* **Task to complete**:
The reply must reproduce each line below exactly.

*** Opening of Stored data ***

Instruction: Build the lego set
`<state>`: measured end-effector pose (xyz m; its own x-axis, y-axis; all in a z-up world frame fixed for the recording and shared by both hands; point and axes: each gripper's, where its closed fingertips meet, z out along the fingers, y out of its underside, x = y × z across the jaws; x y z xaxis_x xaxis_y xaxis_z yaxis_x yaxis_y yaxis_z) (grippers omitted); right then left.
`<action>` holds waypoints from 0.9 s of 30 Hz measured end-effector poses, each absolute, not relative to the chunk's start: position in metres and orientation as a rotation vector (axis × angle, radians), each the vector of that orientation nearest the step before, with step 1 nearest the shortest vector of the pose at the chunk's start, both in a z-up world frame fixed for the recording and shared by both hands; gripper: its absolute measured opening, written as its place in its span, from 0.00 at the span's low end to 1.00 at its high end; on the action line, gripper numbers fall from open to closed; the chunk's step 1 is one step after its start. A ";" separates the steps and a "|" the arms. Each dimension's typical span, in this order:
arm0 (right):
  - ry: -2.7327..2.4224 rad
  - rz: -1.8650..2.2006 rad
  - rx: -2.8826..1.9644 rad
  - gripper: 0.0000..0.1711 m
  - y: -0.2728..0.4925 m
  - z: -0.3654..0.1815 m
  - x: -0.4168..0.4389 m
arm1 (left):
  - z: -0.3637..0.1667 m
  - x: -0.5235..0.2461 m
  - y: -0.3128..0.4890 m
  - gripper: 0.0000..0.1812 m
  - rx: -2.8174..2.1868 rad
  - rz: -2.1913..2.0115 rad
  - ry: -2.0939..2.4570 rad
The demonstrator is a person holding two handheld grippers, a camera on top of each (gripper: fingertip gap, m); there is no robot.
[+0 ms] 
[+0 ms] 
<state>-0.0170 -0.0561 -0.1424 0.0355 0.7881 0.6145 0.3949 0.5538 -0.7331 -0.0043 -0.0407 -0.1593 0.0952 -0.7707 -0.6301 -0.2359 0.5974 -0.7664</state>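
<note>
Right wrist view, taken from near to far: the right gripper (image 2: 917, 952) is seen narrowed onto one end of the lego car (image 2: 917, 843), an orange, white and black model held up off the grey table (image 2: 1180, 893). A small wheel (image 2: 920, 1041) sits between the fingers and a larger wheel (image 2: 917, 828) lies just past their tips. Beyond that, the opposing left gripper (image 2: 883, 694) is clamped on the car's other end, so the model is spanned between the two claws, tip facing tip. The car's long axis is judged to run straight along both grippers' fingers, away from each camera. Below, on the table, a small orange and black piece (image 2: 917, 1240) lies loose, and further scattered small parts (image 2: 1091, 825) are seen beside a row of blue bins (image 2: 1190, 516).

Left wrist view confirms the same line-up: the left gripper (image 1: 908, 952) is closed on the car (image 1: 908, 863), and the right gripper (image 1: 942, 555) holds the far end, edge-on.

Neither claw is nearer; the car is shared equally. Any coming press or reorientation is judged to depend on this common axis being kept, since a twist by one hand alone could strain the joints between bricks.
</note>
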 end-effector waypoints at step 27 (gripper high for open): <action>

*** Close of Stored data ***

* **Output of the task**:
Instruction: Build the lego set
`<state>`: measured end-effector pose (xyz m; its own x-axis, y-axis; all in a z-up world frame fixed for the recording and shared by both hands; point and axes: each gripper's, where its closed fingertips meet, z out along the fingers, y out of its underside, x = y × z across the jaws; x y z xaxis_x xaxis_y xaxis_z yaxis_x yaxis_y yaxis_z) (grippers omitted); right then left.
`<action>` holds waypoints from 0.9 s of 30 Hz measured end-effector poses, each absolute, not relative to the chunk's start: position in metres and orientation as a rotation vector (axis × angle, radians), each the vector of that orientation nearest the step before, with step 1 nearest the shortest vector of the pose at the chunk's start, both in a z-up world frame fixed for the recording and shared by both hands; gripper: its absolute measured opening, written as its place in its span, from 0.00 at the span's low end to 1.00 at its high end; on the action line, gripper numbers fall from open to closed; the chunk's step 1 is one step after its start. A ";" separates the steps and a "|" the arms. Each dimension's typical span, in this order:
arm0 (right):
  - ry: -2.7327..2.4224 rad
  - rz: -1.8650..2.2006 rad
  - rx: -2.8826..1.9644 rad
  - gripper: 0.0000..0.1711 m
  - y: -0.2728..0.4925 m
  - z: -0.3654..0.1815 m
  - x: -0.4168..0.4389 m
arm1 (left):
  - z: -0.3637..0.1667 m
  - x: -0.5235..0.2461 m
  - y: -0.3128..0.4890 m
  - gripper: 0.0000..0.1812 m
  - rx: -2.8174..2.1868 rad
  - rz: -2.1913..2.0115 rad
  - ry: -2.0939..2.4570 rad
The demonstrator is a person holding two handheld grippers, a camera on top of each (gripper: fingertip gap, m); there is no robot.
[+0 ms] 
[+0 ms] 
<state>-0.0170 -0.0561 -0.1424 0.0355 0.7881 0.6145 0.3949 0.5538 -0.7331 -0.0043 -0.0407 -0.1593 0.0952 -0.7707 -0.6301 -0.2359 0.5974 -0.7664</state>
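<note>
Right wrist view, taken from near to far: the right gripper (image 2: 917, 952) is seen narrowed onto one end of the lego car (image 2: 917, 843), an orange, white and black model held up off the grey table (image 2: 1180, 893). A small wheel (image 2: 920, 1041) sits between the fingers and a larger wheel (image 2: 917, 828) lies just past their tips. Beyond that, the opposing left gripper (image 2: 883, 694) is clamped on the car's other end, so the model is spanned between the two claws, tip facing tip. The car's long axis is judged to run straight along both grippers' fingers, away from each camera. Below, on the table, a small orange and black piece (image 2: 917, 1240) lies loose, and further scattered small parts (image 2: 1091, 825) are seen beside a row of blue bins (image 2: 1190, 516).

Left wrist view confirms the same line-up: the left gripper (image 1: 908, 952) is closed on the car (image 1: 908, 863), and the right gripper (image 1: 942, 555) holds the far end, edge-on.

Neither claw is nearer; the car is shared equally. Any coming press or reorientation is judged to depend on this common axis being kept, since a twist by one hand alone could strain the joints between bricks.
</note>
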 end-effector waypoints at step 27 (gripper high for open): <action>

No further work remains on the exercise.